Crecimos convencidos de que Julio Anguita era el gesto flexible y la muñeca lábil de una izquierda en reconstrucción tras la ruina soviética, frente a la ortodoxia carrillista y la mineral ingenuidad de Gerardo Iglesias, y descubrimos que no, que de eso nada, y no sólo por el rechazo de lo que vino en llamar Maastricht, sino porque se debatía entre su lealtad a la Constitución, intachable, y ciertas (letales) sospechas contra los ecosistemas políticos liberales y el republicanismo bien entendido. Quien sabe, ay, si el llamado régimen del 78 no acabó por parecerle una cosita entre matrix e idiota, entre farisea y repleta de claroscuros. «Bueno, es que yo no sólamente luché por la libertad. Y habría mucho que discutir sobre esta libertad...», dice en otro momento.
Uno entiende y lamenta que ahí arranca tanto la demolición del noble papel que entonces ocupó el PCE como el ataque contra el relato de Transición. La conclusión, desesperada, no empaña el agradecimiento. A diferencia de sus sucesores, como el citado Iglesias, fue un hombre que nunca trapicheó con los principios. Tampoco coqueteó con los fervores populistas ni aceptó nunca que entre las servidumbres del oficio estuviera el de hacer el payaso. Si algo lo distinguía fue la obsesión por convencer.

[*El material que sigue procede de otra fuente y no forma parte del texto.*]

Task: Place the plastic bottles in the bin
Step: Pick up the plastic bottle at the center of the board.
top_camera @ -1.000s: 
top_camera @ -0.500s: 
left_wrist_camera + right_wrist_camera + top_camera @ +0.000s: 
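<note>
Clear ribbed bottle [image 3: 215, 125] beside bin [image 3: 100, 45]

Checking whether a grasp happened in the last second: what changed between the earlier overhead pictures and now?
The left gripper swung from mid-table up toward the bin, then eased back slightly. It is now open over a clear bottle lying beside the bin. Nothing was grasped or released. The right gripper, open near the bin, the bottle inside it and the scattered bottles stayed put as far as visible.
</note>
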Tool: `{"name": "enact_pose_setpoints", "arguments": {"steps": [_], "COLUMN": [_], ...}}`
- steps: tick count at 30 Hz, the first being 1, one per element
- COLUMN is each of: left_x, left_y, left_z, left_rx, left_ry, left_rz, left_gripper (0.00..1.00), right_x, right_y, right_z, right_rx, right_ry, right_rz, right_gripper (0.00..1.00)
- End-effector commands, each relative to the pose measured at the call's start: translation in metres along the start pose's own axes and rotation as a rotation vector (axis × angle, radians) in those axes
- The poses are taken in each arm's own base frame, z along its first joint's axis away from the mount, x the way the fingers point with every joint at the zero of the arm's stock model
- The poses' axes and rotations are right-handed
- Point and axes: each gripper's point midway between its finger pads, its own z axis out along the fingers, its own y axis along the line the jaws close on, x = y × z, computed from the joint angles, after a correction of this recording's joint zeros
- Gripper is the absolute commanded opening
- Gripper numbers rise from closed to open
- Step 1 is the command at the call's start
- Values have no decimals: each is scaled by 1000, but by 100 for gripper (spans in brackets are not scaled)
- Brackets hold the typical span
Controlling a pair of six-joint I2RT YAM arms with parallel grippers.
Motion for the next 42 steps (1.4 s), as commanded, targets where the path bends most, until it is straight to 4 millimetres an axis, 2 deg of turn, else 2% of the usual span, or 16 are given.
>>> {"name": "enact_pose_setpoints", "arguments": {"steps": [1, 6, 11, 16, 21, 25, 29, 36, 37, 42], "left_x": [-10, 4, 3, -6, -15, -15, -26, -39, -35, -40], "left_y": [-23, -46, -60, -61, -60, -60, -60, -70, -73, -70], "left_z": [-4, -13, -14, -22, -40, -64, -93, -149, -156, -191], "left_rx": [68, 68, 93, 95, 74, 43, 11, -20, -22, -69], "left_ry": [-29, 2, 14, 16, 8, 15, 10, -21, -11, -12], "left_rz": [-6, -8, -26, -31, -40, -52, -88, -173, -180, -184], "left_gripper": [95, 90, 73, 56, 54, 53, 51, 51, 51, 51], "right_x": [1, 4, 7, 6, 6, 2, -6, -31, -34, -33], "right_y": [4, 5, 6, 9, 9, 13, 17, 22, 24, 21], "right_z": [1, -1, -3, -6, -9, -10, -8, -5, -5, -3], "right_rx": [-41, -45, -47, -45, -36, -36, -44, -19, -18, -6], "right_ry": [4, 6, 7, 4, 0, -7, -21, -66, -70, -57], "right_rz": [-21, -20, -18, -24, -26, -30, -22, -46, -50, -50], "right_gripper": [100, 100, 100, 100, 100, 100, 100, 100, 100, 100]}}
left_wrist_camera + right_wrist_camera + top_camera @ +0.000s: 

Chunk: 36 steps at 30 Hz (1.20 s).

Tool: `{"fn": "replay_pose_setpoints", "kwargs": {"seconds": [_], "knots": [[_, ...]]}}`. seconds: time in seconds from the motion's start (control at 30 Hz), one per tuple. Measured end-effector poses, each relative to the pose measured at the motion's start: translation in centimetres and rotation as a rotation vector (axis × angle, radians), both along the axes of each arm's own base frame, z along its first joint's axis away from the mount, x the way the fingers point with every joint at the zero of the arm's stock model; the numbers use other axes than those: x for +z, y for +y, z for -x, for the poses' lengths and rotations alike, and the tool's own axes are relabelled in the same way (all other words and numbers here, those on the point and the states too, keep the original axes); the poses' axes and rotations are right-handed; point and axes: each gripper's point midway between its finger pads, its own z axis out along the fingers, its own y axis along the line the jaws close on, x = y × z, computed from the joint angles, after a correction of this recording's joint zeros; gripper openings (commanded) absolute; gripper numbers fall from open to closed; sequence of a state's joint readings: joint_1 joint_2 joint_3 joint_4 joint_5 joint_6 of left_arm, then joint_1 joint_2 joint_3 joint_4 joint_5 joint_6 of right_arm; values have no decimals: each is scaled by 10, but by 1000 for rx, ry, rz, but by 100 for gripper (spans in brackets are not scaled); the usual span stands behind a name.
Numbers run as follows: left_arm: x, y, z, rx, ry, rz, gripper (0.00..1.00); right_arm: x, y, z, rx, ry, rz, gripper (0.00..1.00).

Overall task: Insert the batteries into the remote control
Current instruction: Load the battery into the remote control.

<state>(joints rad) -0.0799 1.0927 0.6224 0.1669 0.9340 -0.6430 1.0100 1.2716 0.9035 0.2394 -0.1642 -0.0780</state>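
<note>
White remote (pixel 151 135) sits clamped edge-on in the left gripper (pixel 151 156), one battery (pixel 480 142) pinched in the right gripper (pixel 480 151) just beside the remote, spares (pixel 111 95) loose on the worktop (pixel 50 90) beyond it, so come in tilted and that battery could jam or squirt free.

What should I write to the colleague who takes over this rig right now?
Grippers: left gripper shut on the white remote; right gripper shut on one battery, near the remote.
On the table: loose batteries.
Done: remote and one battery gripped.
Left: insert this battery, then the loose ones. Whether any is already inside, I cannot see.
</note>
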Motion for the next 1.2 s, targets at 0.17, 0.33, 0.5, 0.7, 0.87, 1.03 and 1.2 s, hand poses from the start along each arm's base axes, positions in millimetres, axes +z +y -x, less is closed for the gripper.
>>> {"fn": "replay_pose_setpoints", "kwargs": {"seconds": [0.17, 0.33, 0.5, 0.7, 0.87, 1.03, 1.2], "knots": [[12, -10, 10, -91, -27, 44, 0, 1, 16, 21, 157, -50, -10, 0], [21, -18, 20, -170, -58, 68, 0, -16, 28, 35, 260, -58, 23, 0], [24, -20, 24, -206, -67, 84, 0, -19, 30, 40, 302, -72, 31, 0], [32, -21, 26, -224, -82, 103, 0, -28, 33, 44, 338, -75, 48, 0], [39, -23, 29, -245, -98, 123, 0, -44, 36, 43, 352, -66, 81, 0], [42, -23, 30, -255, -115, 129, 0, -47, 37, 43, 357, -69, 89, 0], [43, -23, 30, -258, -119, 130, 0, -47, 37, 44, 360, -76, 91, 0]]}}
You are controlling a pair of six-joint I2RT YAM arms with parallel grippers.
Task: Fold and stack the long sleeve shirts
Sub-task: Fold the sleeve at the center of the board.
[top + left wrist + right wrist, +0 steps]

Esa apuesta suya conmovedora por un diálogo que a menudo derrapa rumbo a la homilía, pero que no renuncia a seducir intelectualmente ni trata al interlocutor de imbécil.
Sufrió campañas atroces. ¡La pinza!, gritaban los mismos que estos días reparten carnets de fachas y puros y que entonces cobraban del felipismo y callaban de los Gal. Es cierto que algunos discursos suyos hoy me provocan graves dificultades. Pero yo, igual que Bob Dylan, no siento sino afecto por aquellos que navegaron conmigo.